ANYTHING FOR JACKSON
Satanisme du troisième âge
Audrey et Henry ont perdu leur petit-fils et ils ne parviennent pas à remonter la pente. Ils sont prêts à tout pour qu’il revienne. A absolument tout…
En compétition au festival de Gérardmer 2021, "Anything for Jackson" détonne. Magnifiquement réalisé, ce film met en scène deux protagonistes inédits, aussi bien dans le cinéma d'horreur que dans le cinéma dramatique : un couple d'un certain âge qui s'aime et qui est prêt à tout, même à se frotter au diable. En effet, Audrey et Henry s'aiment. Ils s'aiment malgré tout ce qu'ils ont vécu, et aussi bizarre que cela soit, c'est l'amour qui motive leurs actions. C'est l'amour qui les pousse dans la quête effrénée d'un ouvrage millénaire qui leur permettra de ramener leur petit fils disparu. C'est l'amour qui leur donne l'idée de kidnapper une jeune femme pour lui voler son bébé. C'est l'amour qui les poussera jusqu'aux dernières extrémités. C'est l'amour qui les unit et qui les porte. C'est aussi l'amour qui les a perdus, l'amour pour une fille disparue et l'impossibilité d'avancer. L'amour pour un petit fils qui est entré au fond de leur cœur, et qui est parti en en emportant un morceau. En effet, malgré toute leurs exactions, ils ne feront jamais du mal gratuitement. Leur but est simple, et d'un certain côté, noble : ils ne cherchent ni le pouvoir, ni la puissance, ni la gloire ou la renommée. Eux, tout ce qu'ils veulent, c'est Jackson.

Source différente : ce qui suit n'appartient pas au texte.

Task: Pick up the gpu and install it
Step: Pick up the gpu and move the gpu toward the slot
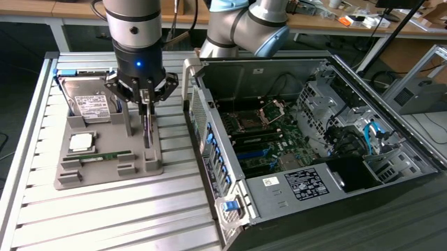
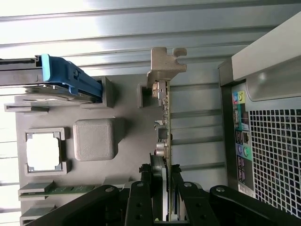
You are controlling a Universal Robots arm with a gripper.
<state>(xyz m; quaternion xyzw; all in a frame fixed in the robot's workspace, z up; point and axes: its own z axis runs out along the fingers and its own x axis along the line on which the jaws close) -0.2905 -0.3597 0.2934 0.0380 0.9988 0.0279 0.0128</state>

"Anything for Jackson" a ainsi l'intelligence de créer des personnages réellement novateurs, portés par un casting sublime. On notera également la performance de Josh Cruddas, dans le rôle du terrifiant conseiller Ian, et de la très juste Konstanina Mantelos, dans celui de Shannon Becker, respectivement le sataniste auprès duquel nos deux petits vieux préférés prennent conseils lorsque les choses tournent au vinaigre et la jeune femme enceinte qu'ils ont justement kidnappée pour faire d'elle le vaisseau dans lequel pourra s'incarner leur petit Jackson chéri.
Pour filmer cette horreur intime nourrie d'une détresse profonde, qui conduira tout de même les deux protagonistes à invoquer un suppôt de Satan et de nombreux fantômes plutôt violents et amateurs de gore, Justin G. Dyck a recours à des trésors de mise en scène, allant des top shot aux longs plans séquences se détournant de la violence qu'ils filment, comme si elle était insignifiante.
"Antyhing for Jackson" est ainsi une grande réussite, presque de bout en bout. Une réussite d'écriture, de mise en scène, de photographie et de jeu. Un grand film pour ce cru 2021 de Gérardmer. Peut-être le film le plus novateur de la sélection ? Vraiment, ce film, c'est du satanisme comme vous ne l'avez jamais vu. Terrifiant, peut-être pas, mais votre peau risque de frissonner plus d'une fois, et vos yeux se mouilleront peut-être un peu.